Conjunctival goblet cells: Ocular surface functions, disorders that affect them, and the potential for their regeneration

Abstract

Conjunctival goblet cells (CGCs) are specialized cells that produce and secrete soluble mucins to the tear film that bathes the ocular surface. CGC numbers and functions are affected in various ocular surface diseases including dry eye disease with diverse etiologies. In this review we will (i) summarize the important functions of CGCs in ocular surface health, (ii) describe the ocular surface diseases that affect CGC numbers and function, (iii) provide an update on recent research outcomes that elucidate CGC differentiation, gene expression and functions, and (iv) present evidence in support of the prediction that restoring CGC numbers and/or functions is a viable strategy for alleviating ocular surface disorders that impact the CGCs.

Keywords: Conjunctiva; Cornea; Goblet cells; Ocular surface; Tear film.

Figure 1.. Tear film lubricates, nourishes and protects the ocular surface.

A. The ocular surface (red) is a continuous epithelial surface that covers the cornea, conjunctiva and the ductal surfaces of the meibomian and lacrimal glands. Despite being comprised of different cell types, the ocular surface is a single functional unit whose functions are integrated by nervous, vascular, endocrine and immune systems. B. Structure and composition of tear film that covers the ocular surface. The superficial lipid layer derived from the meibomian glands, central aqueous layer derived mostly from the lacrimal glands with soluble mucins from CGCs, and the basal glycocalyx (mucus layer) of secreted gel-forming mucins (red squiggly lines) and membrane-bound mucins (green squiggly lines connected to the superficial epithelial cells) are shown. We believe that the glycocalyx layer gradually transitions into the aqueous layer with no distinct boundary in between. Thus, the gel-forming mucins may also be present in lower concentrations (in non-gel form) in the aqueous layer.

Figure 2.. Structure and functions of CGCs.

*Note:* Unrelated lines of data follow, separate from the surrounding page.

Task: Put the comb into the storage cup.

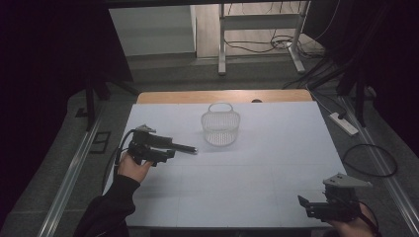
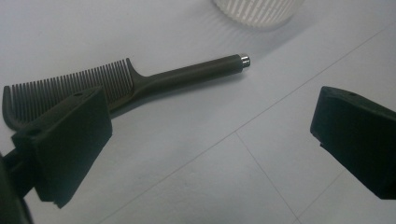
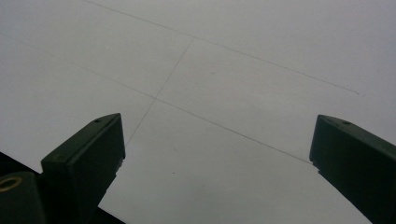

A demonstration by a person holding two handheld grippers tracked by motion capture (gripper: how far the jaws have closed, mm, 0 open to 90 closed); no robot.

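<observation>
White bench point(image 1: 257, 168) in a dim room, cables on the floor beyond. Black comb point(image 2: 140, 81) lies flat at the left, just beside the left tool point(image 1: 165, 154), jaws wide and empty; its handle points right towards a white basket point(image 1: 220, 124) farther back. Right tool point(image 1: 309, 205), jaws wide, waits at the near right, well apart.

High view overlooks the table point(image 1: 237, 177); both gripper views skim it close.
</observation>
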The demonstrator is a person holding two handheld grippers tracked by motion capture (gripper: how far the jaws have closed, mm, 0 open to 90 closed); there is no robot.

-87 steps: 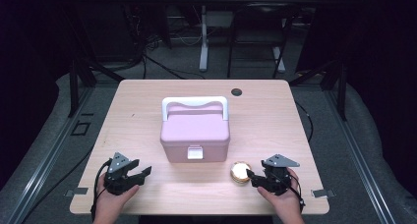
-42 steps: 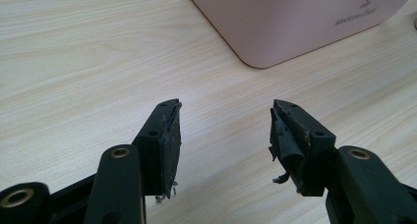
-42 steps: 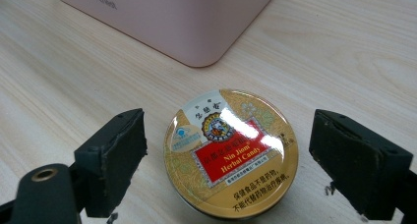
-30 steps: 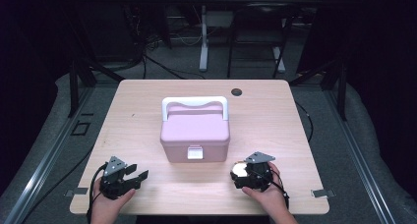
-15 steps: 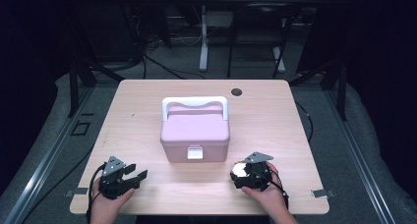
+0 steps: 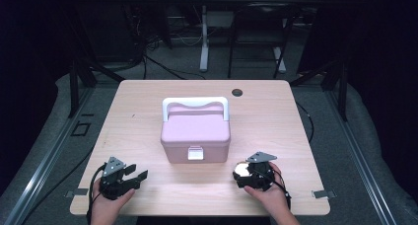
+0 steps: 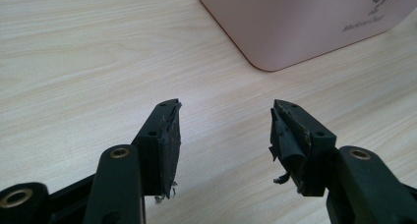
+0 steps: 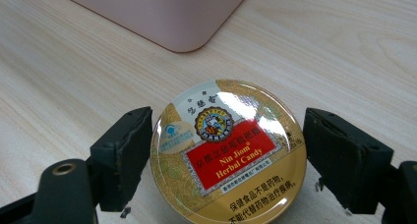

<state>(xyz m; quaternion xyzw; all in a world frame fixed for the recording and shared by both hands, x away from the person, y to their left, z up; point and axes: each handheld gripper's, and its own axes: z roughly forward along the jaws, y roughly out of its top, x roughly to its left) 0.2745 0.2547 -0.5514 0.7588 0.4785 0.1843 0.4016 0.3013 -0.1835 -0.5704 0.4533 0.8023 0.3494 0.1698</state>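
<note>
One round candy tin (image 8: 228, 153) lies flat on the wooden surface (image 6: 276, 116), between the two fingers (image 8: 123, 157) of the right gripper (image 6: 245, 173). The left finger stands right at the tin's rim, and whether it touches cannot be told; the right finger stands a little off the rim, so the gripper is spread around the tin without clamping it. The tin's lid is gold with a red label that reads "Nin Jiom Herbal Candy".

One pink box (image 6: 195, 131) with a white handle stands just beyond the fingers of both grippers, its lid down and its front latch facing the person. A rounded corner of it shows past the tin in the right gripper view.

The left gripper (image 6: 135, 177) rests low over the surface with its two fingers (image 7: 164, 143) apart and nothing between them but bare wood. Two hands hold the two grippers, one each.
</note>
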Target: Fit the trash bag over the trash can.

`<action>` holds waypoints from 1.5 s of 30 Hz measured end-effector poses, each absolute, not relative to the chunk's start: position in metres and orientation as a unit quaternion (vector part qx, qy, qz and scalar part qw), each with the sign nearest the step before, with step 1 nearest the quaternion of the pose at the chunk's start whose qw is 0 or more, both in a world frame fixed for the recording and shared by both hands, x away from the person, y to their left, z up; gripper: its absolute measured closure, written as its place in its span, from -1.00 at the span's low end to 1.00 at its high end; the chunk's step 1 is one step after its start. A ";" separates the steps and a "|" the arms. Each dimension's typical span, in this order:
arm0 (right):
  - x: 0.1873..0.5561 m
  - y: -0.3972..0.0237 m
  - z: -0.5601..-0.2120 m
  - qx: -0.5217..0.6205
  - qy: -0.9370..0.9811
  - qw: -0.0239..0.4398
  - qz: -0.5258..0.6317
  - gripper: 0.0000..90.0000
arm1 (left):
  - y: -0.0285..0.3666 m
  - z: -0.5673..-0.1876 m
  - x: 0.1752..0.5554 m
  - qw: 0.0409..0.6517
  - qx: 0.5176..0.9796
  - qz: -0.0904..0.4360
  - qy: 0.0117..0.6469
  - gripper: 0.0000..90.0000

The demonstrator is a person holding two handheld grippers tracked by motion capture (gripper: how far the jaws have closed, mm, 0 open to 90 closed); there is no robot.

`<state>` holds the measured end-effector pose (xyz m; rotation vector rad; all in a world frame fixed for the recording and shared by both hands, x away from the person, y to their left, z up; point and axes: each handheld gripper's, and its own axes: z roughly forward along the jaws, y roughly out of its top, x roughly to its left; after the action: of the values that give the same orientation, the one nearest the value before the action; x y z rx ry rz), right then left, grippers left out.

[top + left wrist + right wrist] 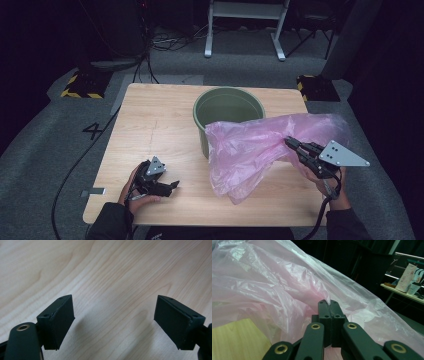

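Resting low on the pale wooden table at left, left gripper with jaws spread wide and empty, then round green plastic bucket mid-table, then crumpled pink plastic bag draped against it, pinched tight by raised right gripper.

Pale wood counter on grey carpet, dark room behind.
A white metal frame stands beyond the far edge; yellow-and-black striped blocks flank the far corners, and black cables trail across the floor.
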<state>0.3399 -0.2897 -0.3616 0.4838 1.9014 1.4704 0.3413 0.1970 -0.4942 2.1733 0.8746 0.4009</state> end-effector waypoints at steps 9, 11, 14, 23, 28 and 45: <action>0.356 -0.282 -0.354 0.202 0.728 0.343 0.558 1.00 | 0.194 -0.478 0.341 0.390 0.843 0.176 0.326 -0.65; 0.360 -0.280 -0.352 0.207 0.727 0.346 0.556 1.00 | 0.195 -0.479 0.344 0.389 0.844 0.176 0.325 -0.65; 0.365 -0.277 -0.350 0.211 0.726 0.349 0.554 1.00 | 0.198 -0.478 0.348 0.392 0.839 0.177 0.334 -0.65; 0.383 -0.268 -0.345 0.228 0.726 0.350 0.546 1.00 | 0.200 -0.450 0.345 0.436 0.816 0.203 0.322 -0.61; 0.392 -0.265 -0.343 0.237 0.730 0.350 0.537 1.00 | 0.192 -0.434 0.342 0.455 0.807 0.217 0.308 -0.62; 0.411 -0.255 -0.344 0.264 0.755 0.349 0.489 1.00 | 0.155 -0.372 0.346 0.514 0.784 0.242 0.249 -0.60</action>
<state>0.4108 -0.2550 -0.3437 0.6833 1.9564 1.2667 0.3464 0.1555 -0.3724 1.8849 0.5972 0.5807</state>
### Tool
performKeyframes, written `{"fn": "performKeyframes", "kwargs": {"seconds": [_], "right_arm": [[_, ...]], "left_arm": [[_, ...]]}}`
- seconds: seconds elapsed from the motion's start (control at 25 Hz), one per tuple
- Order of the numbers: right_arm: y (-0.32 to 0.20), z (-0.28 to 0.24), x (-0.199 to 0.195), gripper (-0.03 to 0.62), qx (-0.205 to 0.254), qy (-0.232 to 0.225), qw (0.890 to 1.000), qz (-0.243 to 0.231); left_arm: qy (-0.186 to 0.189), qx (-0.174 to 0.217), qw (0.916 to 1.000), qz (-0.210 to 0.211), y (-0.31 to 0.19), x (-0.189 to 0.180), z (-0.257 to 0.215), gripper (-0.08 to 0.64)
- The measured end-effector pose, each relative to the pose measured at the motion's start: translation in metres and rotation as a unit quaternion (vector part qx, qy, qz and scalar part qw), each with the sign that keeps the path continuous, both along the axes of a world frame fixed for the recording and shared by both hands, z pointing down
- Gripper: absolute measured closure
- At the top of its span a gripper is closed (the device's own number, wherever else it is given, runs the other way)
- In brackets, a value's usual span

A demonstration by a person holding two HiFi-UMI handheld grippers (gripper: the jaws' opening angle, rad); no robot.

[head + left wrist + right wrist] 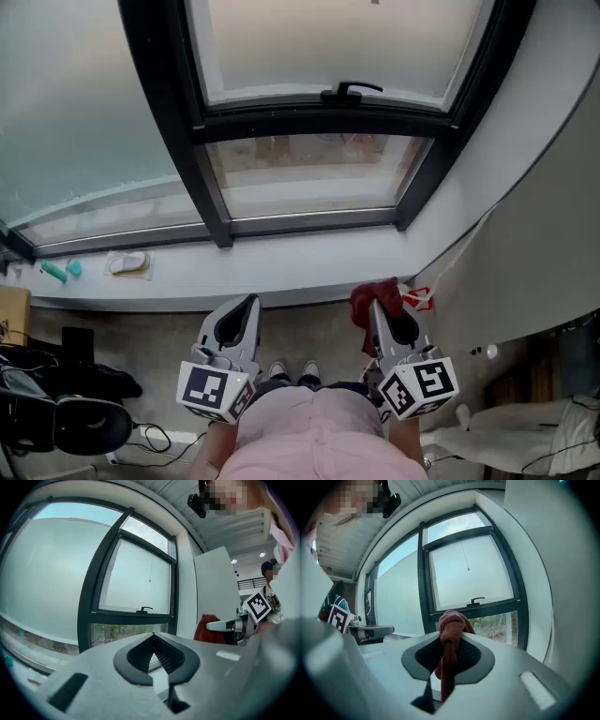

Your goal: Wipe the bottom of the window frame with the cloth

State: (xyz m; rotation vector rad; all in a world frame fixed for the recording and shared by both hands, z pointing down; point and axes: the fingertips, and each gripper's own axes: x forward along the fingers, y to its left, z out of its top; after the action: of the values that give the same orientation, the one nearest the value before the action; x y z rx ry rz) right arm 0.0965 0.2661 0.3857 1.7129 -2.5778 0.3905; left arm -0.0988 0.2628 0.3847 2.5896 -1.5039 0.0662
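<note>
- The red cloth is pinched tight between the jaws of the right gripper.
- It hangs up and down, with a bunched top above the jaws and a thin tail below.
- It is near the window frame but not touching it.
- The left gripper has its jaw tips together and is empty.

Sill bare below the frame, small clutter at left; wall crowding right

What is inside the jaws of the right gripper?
A red cloth, clamped in the shut jaws of the right gripper. It bunches above them and hangs below. The part pressed between the jaws is hidden.
</note>
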Motion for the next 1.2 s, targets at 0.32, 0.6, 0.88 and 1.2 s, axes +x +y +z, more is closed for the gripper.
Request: {"fn": "performKeyframes", "kwargs": {"seconds": [0.32,0.6,0.88,1.2], "right_arm": [[-0.023,0.006,0.001,0.537,0.005,0.004,1.0,-0.03],[-0.036,0.015,0.004,0.537,0.004,0.005,0.998,-0.055],[-0.052,0.027,0.013,0.528,0.001,-0.013,0.998,-0.067],[-0.107,0.035,-0.017,0.528,-0.019,-0.019,0.996,-0.081]], "left_arm": [[-0.003,-0.002,0.9997,-0.024,-0.021,-0.001,0.006,0.565],[0.003,-0.005,0.9988,-0.049,-0.03,-0.002,0.014,0.565],[0.006,-0.027,0.9971,-0.071,-0.04,-0.005,0.029,0.565],[0.005,-0.047,0.9937,-0.101,-0.086,-0.046,0.04,0.565]]}}
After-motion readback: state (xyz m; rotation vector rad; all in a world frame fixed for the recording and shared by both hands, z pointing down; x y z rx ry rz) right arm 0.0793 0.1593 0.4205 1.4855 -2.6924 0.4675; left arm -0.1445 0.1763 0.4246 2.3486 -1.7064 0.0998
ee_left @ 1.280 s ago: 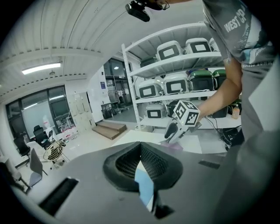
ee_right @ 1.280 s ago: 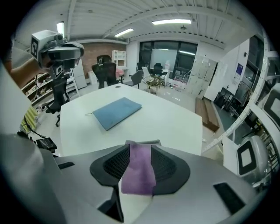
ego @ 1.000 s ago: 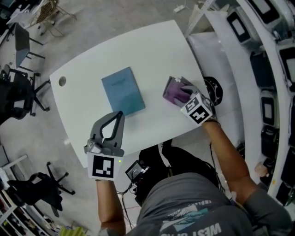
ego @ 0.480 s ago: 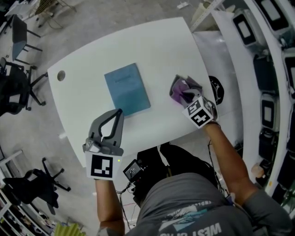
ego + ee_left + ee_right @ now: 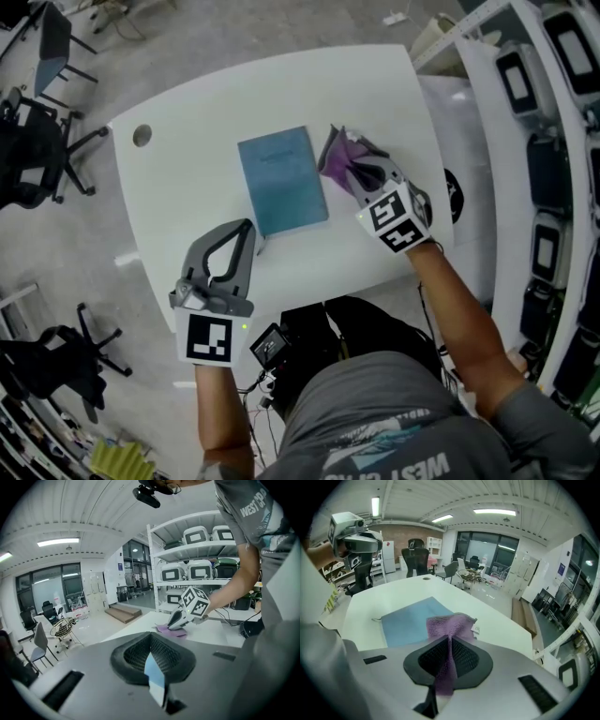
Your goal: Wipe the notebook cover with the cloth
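Note:
A blue notebook (image 5: pixel 281 180) lies flat in the middle of the white table (image 5: pixel 187 112). Just right of it, my right gripper (image 5: pixel 359 175) has its jaws closing on a purple cloth (image 5: pixel 342 155), which is pinched between them and bunches up over the notebook's right edge. In the right gripper view the cloth (image 5: pixel 450 623) hangs through the jaws with the notebook (image 5: pixel 410 620) beyond. My left gripper (image 5: pixel 246 228) rests shut on the table by the notebook's near-left corner, with nothing seen in it. From the left gripper view the right gripper (image 5: pixel 176 620) shows over the cloth (image 5: pixel 166 630).
The table has a round cable hole (image 5: pixel 142 136) at its far left. Office chairs (image 5: pixel 37 159) stand on the floor to the left. Shelves with white cases (image 5: pixel 553 84) run along the right. A thin ribbon (image 5: pixel 262 247) pokes from the notebook's near corner.
My right gripper has shut on the purple cloth and carried it left, from well right of the notebook up to its right edge. The left gripper has stayed put.

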Demonstrator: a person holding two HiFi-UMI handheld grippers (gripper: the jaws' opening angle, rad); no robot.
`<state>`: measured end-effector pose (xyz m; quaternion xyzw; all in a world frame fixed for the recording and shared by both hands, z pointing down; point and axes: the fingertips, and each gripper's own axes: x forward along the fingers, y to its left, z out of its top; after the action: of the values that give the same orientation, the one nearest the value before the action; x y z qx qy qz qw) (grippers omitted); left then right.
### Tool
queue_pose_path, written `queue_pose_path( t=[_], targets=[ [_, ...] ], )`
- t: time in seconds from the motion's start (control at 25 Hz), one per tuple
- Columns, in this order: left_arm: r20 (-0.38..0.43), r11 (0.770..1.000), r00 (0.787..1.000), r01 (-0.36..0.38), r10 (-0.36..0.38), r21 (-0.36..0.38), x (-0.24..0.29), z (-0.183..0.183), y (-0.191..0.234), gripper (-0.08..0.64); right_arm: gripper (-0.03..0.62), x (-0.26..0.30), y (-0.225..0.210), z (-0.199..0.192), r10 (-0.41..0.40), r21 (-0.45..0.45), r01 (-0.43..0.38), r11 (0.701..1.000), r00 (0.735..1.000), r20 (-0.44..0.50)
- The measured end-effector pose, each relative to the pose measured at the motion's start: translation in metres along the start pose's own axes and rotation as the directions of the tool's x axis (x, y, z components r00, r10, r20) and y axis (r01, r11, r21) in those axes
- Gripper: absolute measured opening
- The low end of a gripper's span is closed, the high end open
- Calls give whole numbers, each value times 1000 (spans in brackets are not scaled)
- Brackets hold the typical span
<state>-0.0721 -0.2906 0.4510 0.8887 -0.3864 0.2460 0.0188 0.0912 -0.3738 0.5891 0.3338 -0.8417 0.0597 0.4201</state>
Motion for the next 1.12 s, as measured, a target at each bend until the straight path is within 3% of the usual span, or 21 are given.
queue_pose_path(
  t=[0.16, 0.48, 0.64, 0.8, 1.0, 1.12],
  targets=[
    [0, 999, 1000, -29, 29, -16, -10, -9, 15, 2, 44, 41, 17, 48, 38, -79, -37, 996, 999, 15],
    [-36, 995, 997, -72, 70, -62, -26, -37, 41, 3, 46, 117, 49, 91, 86, -170, -96, 981, 994, -65],
    [-45, 994, 996, -81, 78, -75, -29, -46, 49, 2, 46, 130, 89, 111, 177, -219, -191, 957, 981, -78],
    [-48, 994, 996, -80, 77, -80, -30, -49, 54, 2, 46, 117, 144, 104, 297, -259, -316, 913, 949, -110],
    [-39, 995, 997, -67, 64, -78, -26, -46, 50, 2, 46, 75, 194, 67, 396, -283, -421, 862, 907, -145],
    [-35, 995, 998, -57, 55, -78, -24, -44, 45, 2, 46, 51, 203, 40, 414, -266, -445, 855, 895, -166]
  ],
)
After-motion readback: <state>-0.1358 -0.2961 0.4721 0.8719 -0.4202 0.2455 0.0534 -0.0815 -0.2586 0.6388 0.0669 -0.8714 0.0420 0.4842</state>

GCs are present in clusters or interspersed among stratified keratocytes and form leaky tight junctions with the neighboring cells. In the mouse conjunctiva, GCs unlike keratocytes, extend from the surface to the underlying extracellular matrix, where they interact with antigen presenting cell processes. Human GCs also are elongated and span the apical half of the conjunctiva. These cells are packed with multiple mucin granules which push the nucleus towards the base. Putative functions of CGCs are listed below, with the sites of these functions indicated in the schematic. GC-derived TGF-β2 drives dendritic cells toward an immature tolerogenic state. APC-P, Antigen presenting cell processes; NP, nerve processes; CALT, conjunctiva-associated lymphoid tissue; DC, dendritic cell; TSP1, thrombospondin-1; TGF-β, transforming growth factor-β.

Figure 3.. Gene regulatory network in GC differentiation.

Schematic shows key signal transduction pathways and genes known to influence CGC differentiation. The influence of IL-13, Notch, and Wnt signaling pathways on Spdef functions are inferred from studies on the lung and intestine GC fate determination. In pro-inflammatory conditions, TGF-β signaling suppresses Klf4 and Spdef affecting GC functions. NICD, Notch intracellular domain; Jak, Janus kinase; STAT, signal transducer and activator of transcription; pSTAT6, Phospho-STAT6; SPDEF, SAM-pointed domain ETS factor; IL-13, Interleukin-13; IL-13R, IL-13 receptor; β-Cat, β-catenin; KLF4, Krüppel-like factor-4; Lef/Tcf, Lymphoid enhancer factor/T-cell factor.

Figure 4.. Effect of ocular surface disorders on GCs.

Loss of GCs is associated with dry eye disease and certain autoimmune disorders that affect the eye. In contrast, GC hyperplasia and mucin hypersecretion are reported in allergic conjunctivitis, chronic injuries and conjunctival papilloma. Cyclical nature of these events and the known pathways that influence them are indicated in the lower panel. While the numerous inputs that lead to the ongoing damage are not shown, what is central is the role of GC mucins that lubricate and protect the ocular surface. The GCs can be damaged by cytokines and toxins (such as mitomycin-C during trabeculectomies), and the tear film can be further destabilized in a dry environment. We predict that a better understanding of the molecular mechanisms that regulate normal CGC differentiation in early postnatal stages, their functions in later stages, and how they are altered in diverse disease conditions will facilitate development of novel approaches for therapeutic modulation of GC numbers and functions in the near future.